MARTES Ť 27 Ť NOVIEMBRE Ť 2001

Pedro Miguel

Clonación

Empezábamos a acostumbrarnos a las delicias del siglo XXI, cuando las guerras sin muertos (de uno de los bandos) son tan posibles como las naranjas sin semilla, y en ésas nos cayó encima la confirmación brusca de un sueño o de una pesadilla: la clonación de humanos marcha viento en popa y unos científicos de una empresa particular cometieron la travesura de fin de semana de clonar un embrión de gente con propósitos terapéuticos. Volvemos, de la mano de esa noticia, a los tiempos del medioevo: por entonces, connotados e ignotos precursores de Advanced Cell Technology se afanaban en macerar la planta de la mandrágora y en producir homúnculos a partir del semen de los ahorcados, y los teólogos se agarraban del moco en discusiones acerca del asiento corporal del ánima.

Desde los tiempos de la oveja Dolly (es decir, en las postrimerías del siglo pasado) era claro que el tabú de la clonación humana tenía tantas posibilidades de perdurar como una aceituna en una recepción plagada de hambrientos. Pero no por ello han sido menos airadas las reacciones. Ante la noticia, las herencias morales de aquella teología han hecho brincar a George W. Bush y a Karol Wojtyla, como si fueran muñecos de resorte. Uno y otro, y sus respectivos bandos, se oponen con pasión -o lo que en ellos equivalga- a cualquier intento de clonación humana porque les parece que esa práctica equivale a meter mano en el orden de la creación divina, si es que la operación fuera llevada hasta el extremo de generar un ser humano, y porque, si se trata sólo de manosear embriones para producir fármacos y ungüentos, ello significaría descuartizar una persona, muy a la manera en que los pollos se convierten en nuggets y pechuga deshuesada para gloria de los escaparates del supermercado.

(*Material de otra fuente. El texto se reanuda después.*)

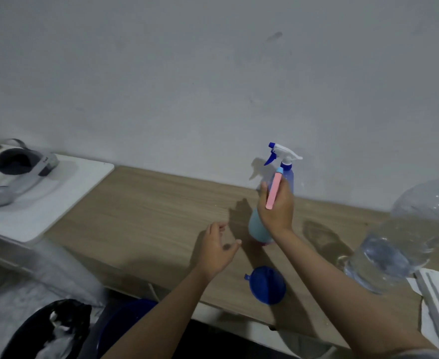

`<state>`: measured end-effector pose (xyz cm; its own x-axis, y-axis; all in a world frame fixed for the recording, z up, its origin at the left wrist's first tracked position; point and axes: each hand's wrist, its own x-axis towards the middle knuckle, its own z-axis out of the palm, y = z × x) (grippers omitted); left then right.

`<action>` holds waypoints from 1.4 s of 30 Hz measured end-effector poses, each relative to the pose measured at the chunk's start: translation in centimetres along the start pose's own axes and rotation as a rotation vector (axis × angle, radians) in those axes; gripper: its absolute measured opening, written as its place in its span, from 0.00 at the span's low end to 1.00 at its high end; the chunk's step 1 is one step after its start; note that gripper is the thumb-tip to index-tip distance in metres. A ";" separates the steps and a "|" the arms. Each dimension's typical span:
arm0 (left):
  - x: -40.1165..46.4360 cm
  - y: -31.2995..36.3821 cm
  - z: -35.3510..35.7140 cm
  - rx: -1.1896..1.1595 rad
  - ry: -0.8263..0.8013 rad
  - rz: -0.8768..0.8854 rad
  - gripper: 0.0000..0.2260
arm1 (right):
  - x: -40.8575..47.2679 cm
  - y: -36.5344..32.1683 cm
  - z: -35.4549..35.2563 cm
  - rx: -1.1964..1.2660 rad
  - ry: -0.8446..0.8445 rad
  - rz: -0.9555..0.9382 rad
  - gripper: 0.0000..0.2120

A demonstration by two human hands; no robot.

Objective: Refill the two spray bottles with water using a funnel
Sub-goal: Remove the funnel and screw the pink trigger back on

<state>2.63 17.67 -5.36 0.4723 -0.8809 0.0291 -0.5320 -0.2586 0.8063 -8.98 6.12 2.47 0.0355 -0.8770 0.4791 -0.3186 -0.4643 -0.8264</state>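
at the wooden table's (145,203) middle, your right hand (275,208) has its fingers wrapped around a pale blue spray bottle (258,226) that stands upright on the wood, and the same hand pins a pink stick with a light blue tip (274,189) against its back. just behind that hand, closer to the wall, a second spray bottle (289,174), darker blue, shows its white and blue trigger head above your knuckles. your left hand (217,248) hovers to the left of the pale bottle, fingers loosely curled and apart, holding nothing and not touching the bottle. nearer you than the pale bottle, a blue funnel (266,285) lies on the table by its front edge. to the right of the bottles a large clear water jug (404,244) rests tilted, partly filled with water. far left of the bottles, a grey headset (19,167) sits on a white board (57,203).
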 end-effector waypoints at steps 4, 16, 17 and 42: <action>-1.2 -3.4 -4.3 0.144 0.093 -0.028 0.31 | -0.8 -4.9 1.3 0.053 -0.071 -0.122 0.09; -5.8 -12.1 -11.0 0.593 0.169 0.054 0.35 | -12.8 -5.6 4.7 -0.072 -0.730 0.325 0.10; -6.3 -12.6 -11.2 0.618 0.156 0.050 0.35 | -13.6 -5.3 4.7 -0.107 -0.772 0.357 0.11; -6.8 -7.2 -10.7 0.312 0.088 0.153 0.40 | -10.5 -7.4 4.7 -0.149 -0.556 0.369 0.12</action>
<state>10.76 29.75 -5.01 0.4220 -0.8849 0.1970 -0.7838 -0.2469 0.5698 -2.52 18.20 2.13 0.3678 -0.9262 -0.0825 -0.5288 -0.1353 -0.8379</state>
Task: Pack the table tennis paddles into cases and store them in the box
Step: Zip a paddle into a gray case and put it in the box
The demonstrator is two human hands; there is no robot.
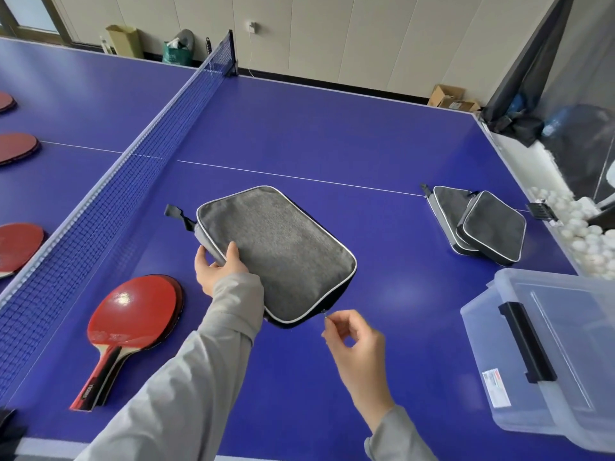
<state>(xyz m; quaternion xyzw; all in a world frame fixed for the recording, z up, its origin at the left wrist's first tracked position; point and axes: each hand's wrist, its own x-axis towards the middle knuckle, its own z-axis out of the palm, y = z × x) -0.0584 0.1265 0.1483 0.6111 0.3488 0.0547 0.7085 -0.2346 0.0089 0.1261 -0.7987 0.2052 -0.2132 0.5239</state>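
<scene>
Head view: left hand [218, 266] grips the case [279, 254]; right hand [357, 341] pinches its zipper pull [324, 313].

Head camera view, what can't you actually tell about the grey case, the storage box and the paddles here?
- Grey case: whether a paddle is inside; fabric hides it.
- Zipper pull: too small to judge how far it has run.
- Storage box: cut off by the right edge; frosted lid blurs any contents.
- Paddle stack: lower paddles covered, so count unclear.
- Paddles beyond the net: cropped by the left edge.

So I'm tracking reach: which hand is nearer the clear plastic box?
Right. The right hand pinches the zipper pull just left of the box; the left hand grips the grey case's far edge.
</scene>
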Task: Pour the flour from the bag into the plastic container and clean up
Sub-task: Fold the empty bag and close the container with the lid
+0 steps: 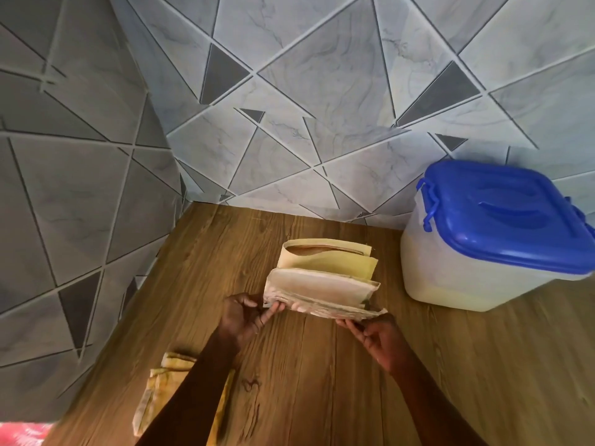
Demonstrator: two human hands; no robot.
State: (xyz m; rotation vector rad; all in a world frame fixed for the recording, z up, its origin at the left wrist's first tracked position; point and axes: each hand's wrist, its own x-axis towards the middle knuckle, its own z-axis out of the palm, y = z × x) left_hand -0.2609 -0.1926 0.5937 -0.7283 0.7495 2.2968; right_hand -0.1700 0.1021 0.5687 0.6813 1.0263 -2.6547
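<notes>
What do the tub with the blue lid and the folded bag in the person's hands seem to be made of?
The tub looks like translucent, matte plastic: pale contents show through its wall. Its blue lid is glossy moulded plastic with clip latches. The bag seems to be layered paper, cream and matte, holding sharp creases where the left hand and right hand pinch it.

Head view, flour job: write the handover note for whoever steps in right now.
Left hand and right hand each pinch a near corner of the flattened paper flour bag, which lies mid-fold on the wooden counter.
Plastic container stands at right, filled with flour, blue lid on.
Yellow cloth lies near left, partly under the forearm.
Done: pouring, lidding.
Left: finish folding, discard the bag, wipe if needed.
</notes>
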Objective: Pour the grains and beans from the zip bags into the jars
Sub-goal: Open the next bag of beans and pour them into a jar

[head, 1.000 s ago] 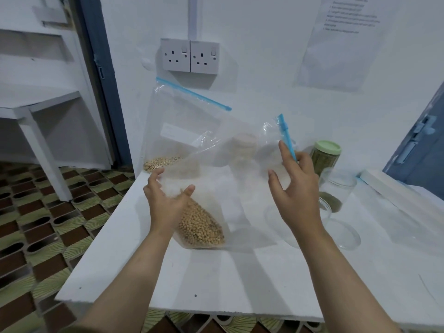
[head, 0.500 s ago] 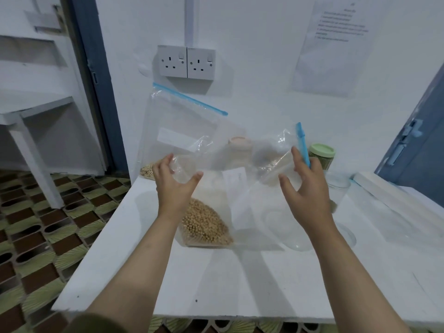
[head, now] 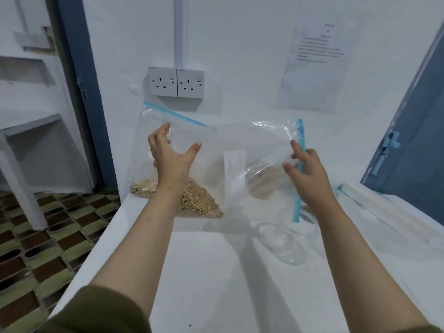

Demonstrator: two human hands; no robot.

La compañía responsable del desaguisado ha tratado de minimizar las consecuencias del acto científico argumentando que el embrión del escándalo no debe ser considerado gente sino mera "vida celular" y "no humana". Puede ser un argumento buenísimo y hasta digno de simpatía, pero la discusión sigue fuera de la bacinica o, para estos efectos, de la probeta. Algo más inquietante que la teología llevada al ámbito de la nonatología es que, humano o no, ese embrión ha dado más de qué hablar, y ha hecho correr muchos más ríos de tinta, que un humano completo, maduro y plenamente conformado de esos que mueren destripados en Afganistán o en los campos palestinos. Algo más preocupante que el número de células que se requieren para fundamentar un alma es el hecho de que las llaves para replicarnos a ti, a mí, a Santa Teresa o a Stalin, se encuentren en manos de una empresa estadunidense que, como todas las corporaciones privadas de este mundo, se rige por la lógica de la utilidad máxima y no por la ética mínima. Al igual que Craig Venter, apóstata mercantil del equipo que ha venido secuenciando el genoma, Advanced Cell Technology cabe en esa dinámica en la que, teologías aparte, no hay más alma que la exigencia de dividendos anuales para los accionistas de la compañía.

Si no queda otro remedio que legislar sobre la clonación, no habría que hacerlo para evitar un incierto pecado de suplantación de Dios o de asesinato de coágulos microscópicos que no se sabe bien a bien si son personas, sino para impedir la perspectiva de que los seres humanos, o sus pedacerías iniciales, puedan convertirse en propiedad privada.